Exercise directions ▸
Beneath this line is the data. Output exactly the lines from the line with "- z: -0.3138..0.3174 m" to the line with "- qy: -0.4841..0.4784", both ends included, and nothing more.
START Exercise data
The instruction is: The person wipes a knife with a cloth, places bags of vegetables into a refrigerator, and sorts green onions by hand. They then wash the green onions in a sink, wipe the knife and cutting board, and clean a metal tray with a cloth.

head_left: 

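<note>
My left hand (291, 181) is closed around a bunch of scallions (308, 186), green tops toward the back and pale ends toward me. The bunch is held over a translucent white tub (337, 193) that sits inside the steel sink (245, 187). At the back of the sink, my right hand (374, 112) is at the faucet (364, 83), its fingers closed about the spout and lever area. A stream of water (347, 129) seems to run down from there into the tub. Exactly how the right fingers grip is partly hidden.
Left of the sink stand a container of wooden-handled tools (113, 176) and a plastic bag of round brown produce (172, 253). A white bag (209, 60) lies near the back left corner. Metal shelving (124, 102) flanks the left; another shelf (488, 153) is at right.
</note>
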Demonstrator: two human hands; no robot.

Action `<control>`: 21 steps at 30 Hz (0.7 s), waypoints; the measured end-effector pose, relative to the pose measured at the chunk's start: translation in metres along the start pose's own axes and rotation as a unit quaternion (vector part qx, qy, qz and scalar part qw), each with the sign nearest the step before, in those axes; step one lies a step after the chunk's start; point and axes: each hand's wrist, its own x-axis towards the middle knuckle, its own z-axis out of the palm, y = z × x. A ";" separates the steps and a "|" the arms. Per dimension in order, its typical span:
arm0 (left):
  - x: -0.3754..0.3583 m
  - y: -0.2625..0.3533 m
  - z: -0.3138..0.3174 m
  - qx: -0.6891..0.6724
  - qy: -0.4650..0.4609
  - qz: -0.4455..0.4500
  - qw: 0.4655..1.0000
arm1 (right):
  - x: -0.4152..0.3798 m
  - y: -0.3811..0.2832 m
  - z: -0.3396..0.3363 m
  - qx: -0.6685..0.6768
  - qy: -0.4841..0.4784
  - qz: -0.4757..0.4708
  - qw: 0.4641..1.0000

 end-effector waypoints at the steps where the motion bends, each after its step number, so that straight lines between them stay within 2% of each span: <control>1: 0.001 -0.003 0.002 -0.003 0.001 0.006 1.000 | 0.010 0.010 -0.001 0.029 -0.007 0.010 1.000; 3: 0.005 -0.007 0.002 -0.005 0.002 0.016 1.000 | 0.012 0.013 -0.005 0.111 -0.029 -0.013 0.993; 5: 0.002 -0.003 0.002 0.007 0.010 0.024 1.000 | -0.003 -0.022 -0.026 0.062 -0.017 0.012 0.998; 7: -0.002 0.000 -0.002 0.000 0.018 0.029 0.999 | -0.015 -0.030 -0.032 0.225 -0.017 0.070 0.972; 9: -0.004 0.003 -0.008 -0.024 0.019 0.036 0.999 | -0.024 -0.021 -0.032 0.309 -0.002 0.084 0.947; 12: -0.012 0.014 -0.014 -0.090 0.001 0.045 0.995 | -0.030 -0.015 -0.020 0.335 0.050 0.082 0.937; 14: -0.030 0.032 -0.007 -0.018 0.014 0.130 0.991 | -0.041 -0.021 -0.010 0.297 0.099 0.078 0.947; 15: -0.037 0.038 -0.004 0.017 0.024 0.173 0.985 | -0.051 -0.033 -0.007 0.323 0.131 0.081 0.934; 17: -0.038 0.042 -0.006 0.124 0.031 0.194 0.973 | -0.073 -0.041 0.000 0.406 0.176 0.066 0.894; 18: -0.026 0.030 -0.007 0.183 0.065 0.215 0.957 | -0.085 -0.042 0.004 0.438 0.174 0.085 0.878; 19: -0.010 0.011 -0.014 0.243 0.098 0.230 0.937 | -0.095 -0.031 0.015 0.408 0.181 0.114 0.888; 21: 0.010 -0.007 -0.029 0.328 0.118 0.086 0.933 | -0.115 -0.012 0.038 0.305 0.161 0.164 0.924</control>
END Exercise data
Finished task ▸
  - z: -0.3138..0.3174 m
  - qx: -0.6891..0.6724
  - qy: -0.4650..0.4609
  - qz: -0.4455..0.4500
  - qw: 0.4655..1.0000
arm1 (right):
  - x: -0.4152..0.3798 m
  - y: -0.3811..0.2832 m
  - z: -0.3396..0.3363 m
  - qx: -0.6685..0.6768
  - qy: -0.4841..0.4784

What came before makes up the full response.